While Beach offered access to free books and, sometimes, financial assistance to the young, brilliant and often cash-strapped aspirants of the interwar years, Whitman carried it one step ahead. He called his store “a socialist utopia masquerading as a bookshop”, where he created a haven for young and struggling writers from across the globe. They could find a home here and crash into the tiny beds tucked between the antique shelves — all for a few hours of work in assisting the shop’s daily affairs; with a clause that they’d have to read a book a day and write a one-page autobiography for the shop’s archives. Whitman referred to them as “tumbleweeds” that “blow in and out on the winds of chance”. It’s a legacy that Whitman’s daughter Sylvia (named after Beach) and her husband David have lovingly continued till date. It is estimated that around 30,000 tumbleweeds have been hosted in this Left Bank establishment till date.

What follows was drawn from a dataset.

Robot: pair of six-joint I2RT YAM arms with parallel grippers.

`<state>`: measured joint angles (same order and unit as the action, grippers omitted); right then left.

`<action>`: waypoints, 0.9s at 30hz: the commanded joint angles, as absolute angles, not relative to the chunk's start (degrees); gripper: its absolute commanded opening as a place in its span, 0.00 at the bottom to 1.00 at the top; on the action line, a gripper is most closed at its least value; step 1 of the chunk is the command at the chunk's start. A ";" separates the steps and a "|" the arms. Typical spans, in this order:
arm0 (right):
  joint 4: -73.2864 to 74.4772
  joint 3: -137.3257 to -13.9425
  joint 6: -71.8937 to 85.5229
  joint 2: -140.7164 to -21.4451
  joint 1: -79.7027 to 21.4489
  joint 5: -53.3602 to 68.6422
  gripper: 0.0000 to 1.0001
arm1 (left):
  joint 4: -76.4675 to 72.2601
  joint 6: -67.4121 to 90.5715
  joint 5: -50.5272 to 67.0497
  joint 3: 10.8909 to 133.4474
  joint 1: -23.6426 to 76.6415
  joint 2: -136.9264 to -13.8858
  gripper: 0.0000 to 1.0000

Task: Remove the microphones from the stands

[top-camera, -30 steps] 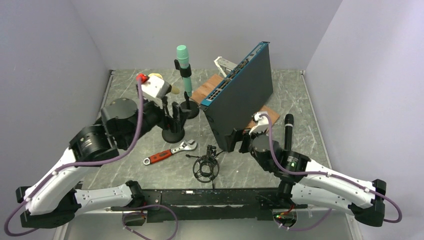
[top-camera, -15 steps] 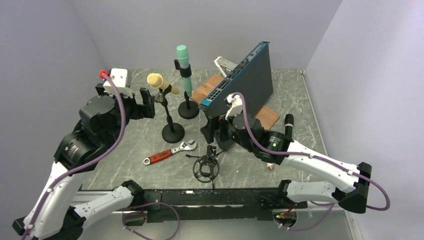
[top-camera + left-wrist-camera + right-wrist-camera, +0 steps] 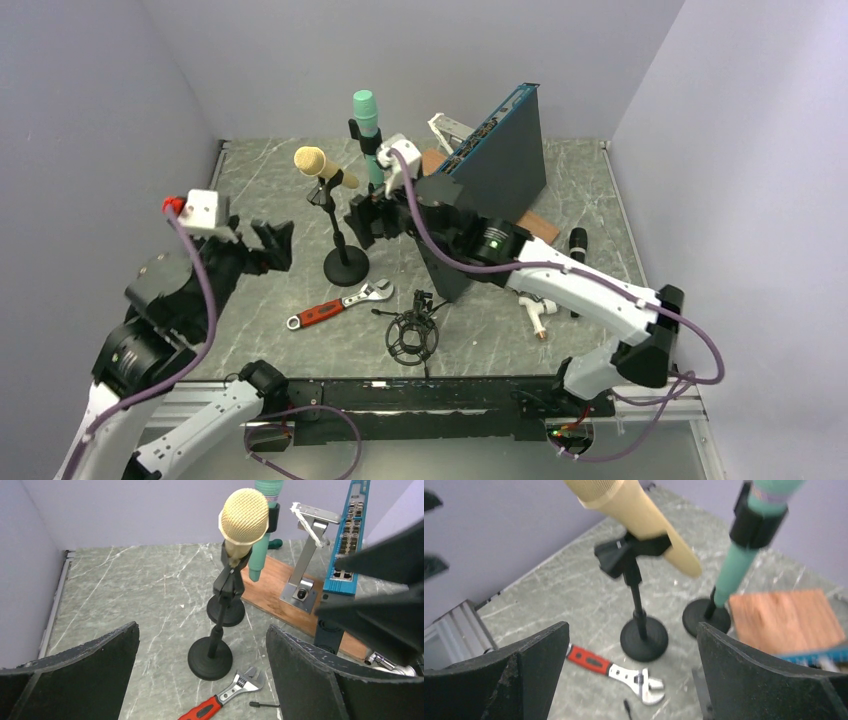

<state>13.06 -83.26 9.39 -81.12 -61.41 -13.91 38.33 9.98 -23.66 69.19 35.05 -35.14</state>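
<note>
A gold microphone sits tilted in the clip of a black stand with a round base. A teal microphone stands upright in a second stand behind it. My left gripper is open and empty, left of the gold microphone's stand and apart from it. My right gripper is open and empty, just right of that stand. The left wrist view shows the gold microphone head-on above its base, beyond my open gripper. In the right wrist view it lies above my open gripper.
A red-handled wrench and a black shock mount lie in front of the stands. A blue network switch stands on edge beside a wooden board. A black microphone lies at the right.
My left arm has drawn back to the left, away from the stand. My right arm has swung from the front of the switch over to the two stands.
</note>
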 commanded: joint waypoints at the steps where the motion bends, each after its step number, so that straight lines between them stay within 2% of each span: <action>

The Covid-19 pandemic and the lockdown have been hard on the bookshop. According to news reports, sales are down by 80 per cent since March, which is when France announced its first lockdown. Seven months later, with no sign of sales picking up, it appealed to customers via email to help the shop survive by placing orders online.

As I glided in and out of the second-floor rooms, strewn with musty stacks and rickety old chairs, I bumped into Francis. A young Spaniard, he, too, is a tumbleweed. Having made the shop his base for a couple of weeks, he wanted to start writing a novella from here. He guided me to one of the store’s hidden gems — a collection of first editions from the ’20s and ’30s, before he returned to the sales counter.

I foraged through the shelves that are a heady mix of recent works of Anglo-American writing, Paris-themed journals and antiquarian literary treasures. I picked up old copies of The Paris Review and a 1979 edition of Little Birds by Anais Nin, before winding my way down the wooden stairs, past a well-worn piano, and out into a breezy Parisian afternoon.

I then headed to a café next door, owned by the bookshop, for a leisurely café au lait and a lemon pie, while eyeing the bargain book racks neatly kept on the sidewalk and the majestic elegance of Notre Dame cathedral, just across the Seine.